Tom Wicker y sus 3,993 palabras sobre el asesinato de J. F. Kennedy
Kennedy es asesinado por un francotirador”…Este es el titular de la que es considerada la crónica periodística más importante sobre la violenta muerte del presidente de Estados Unidos John F. Kennedy.
La nota, publicada en la edición del
sábado 23 de noviembre de The New York Times, es una de las piezas
modelo en la enseñanza del periodismo en universidades de todo el mundo.
Su autor, Tom Wicker, falleció este sábado 25 a los 85 años de edad.
La tarde en la que ocurrió el asesinato (22 de noviembre), Wicker viajaba en una furgoneta para periodistas, a pocos metros del automóvil descubierto de Kennedy. Posteriormente revelaría que no llevaba una libreta para tomar notas, y menos una grabadora, que los periodistas comenzaron a usar a partir de la década de 1970. El redactor del New York Times debió anotar lo que presenciaba en cuanto papel encontró en sus bolsillos y en los que pudo recoger del piso. En consecuencia, la observación y la memorización se constituyeron en sus principales herramientas de trabajo para escribir la histórica crónica.
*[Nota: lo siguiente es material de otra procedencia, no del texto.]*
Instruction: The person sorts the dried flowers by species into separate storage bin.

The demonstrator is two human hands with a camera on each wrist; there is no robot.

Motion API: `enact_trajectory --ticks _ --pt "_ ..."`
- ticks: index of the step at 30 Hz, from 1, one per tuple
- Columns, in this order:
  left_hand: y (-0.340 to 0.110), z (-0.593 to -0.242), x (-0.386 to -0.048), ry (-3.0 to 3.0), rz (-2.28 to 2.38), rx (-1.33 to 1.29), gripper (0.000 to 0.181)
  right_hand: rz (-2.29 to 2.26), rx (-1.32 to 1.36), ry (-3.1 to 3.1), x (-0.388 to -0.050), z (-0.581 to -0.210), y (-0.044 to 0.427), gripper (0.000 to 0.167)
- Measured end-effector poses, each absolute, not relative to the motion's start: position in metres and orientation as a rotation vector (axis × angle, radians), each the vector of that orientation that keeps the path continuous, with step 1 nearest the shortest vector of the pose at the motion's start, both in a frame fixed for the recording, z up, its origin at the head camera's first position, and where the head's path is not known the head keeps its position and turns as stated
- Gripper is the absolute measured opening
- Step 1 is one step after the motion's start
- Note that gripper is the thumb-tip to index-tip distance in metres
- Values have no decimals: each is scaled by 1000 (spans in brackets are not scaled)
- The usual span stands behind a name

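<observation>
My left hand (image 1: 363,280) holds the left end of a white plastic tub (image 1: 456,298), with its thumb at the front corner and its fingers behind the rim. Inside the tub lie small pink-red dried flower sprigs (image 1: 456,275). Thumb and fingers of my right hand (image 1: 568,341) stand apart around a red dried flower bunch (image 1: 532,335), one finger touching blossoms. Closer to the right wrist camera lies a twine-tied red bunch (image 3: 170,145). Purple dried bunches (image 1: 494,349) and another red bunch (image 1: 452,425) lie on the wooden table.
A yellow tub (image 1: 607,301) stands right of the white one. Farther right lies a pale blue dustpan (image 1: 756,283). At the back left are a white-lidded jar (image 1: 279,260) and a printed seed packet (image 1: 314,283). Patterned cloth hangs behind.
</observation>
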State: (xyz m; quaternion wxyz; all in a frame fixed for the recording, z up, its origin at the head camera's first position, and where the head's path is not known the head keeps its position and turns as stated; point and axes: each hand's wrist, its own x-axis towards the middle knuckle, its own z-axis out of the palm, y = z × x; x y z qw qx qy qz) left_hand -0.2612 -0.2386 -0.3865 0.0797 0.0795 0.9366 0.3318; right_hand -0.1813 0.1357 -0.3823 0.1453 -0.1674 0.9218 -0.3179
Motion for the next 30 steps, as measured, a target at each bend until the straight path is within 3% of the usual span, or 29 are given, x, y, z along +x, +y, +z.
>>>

Así, pudo relatar datos objetivos: “El presidente John Fitzgerald Kennedy murió de una herida en el cerebro causada por una bala de fusil (…) Le dispararon a las 12:30. Fue declarado muerto a las 13:00″; y también subjetivos: “La señora Kennedy caminaba junto al ataúd. Su rostro estaba triste y miraba fijamente al suelo. Todavía vestía el traje de color frambuesa con el que había recibido la multitudinaria bienvenida en Fort Worth y Dallas, pero se había quitado el sombrero que llevaba al principio del día, y su pelo oscuro era arrastrado y enredado por el viento”.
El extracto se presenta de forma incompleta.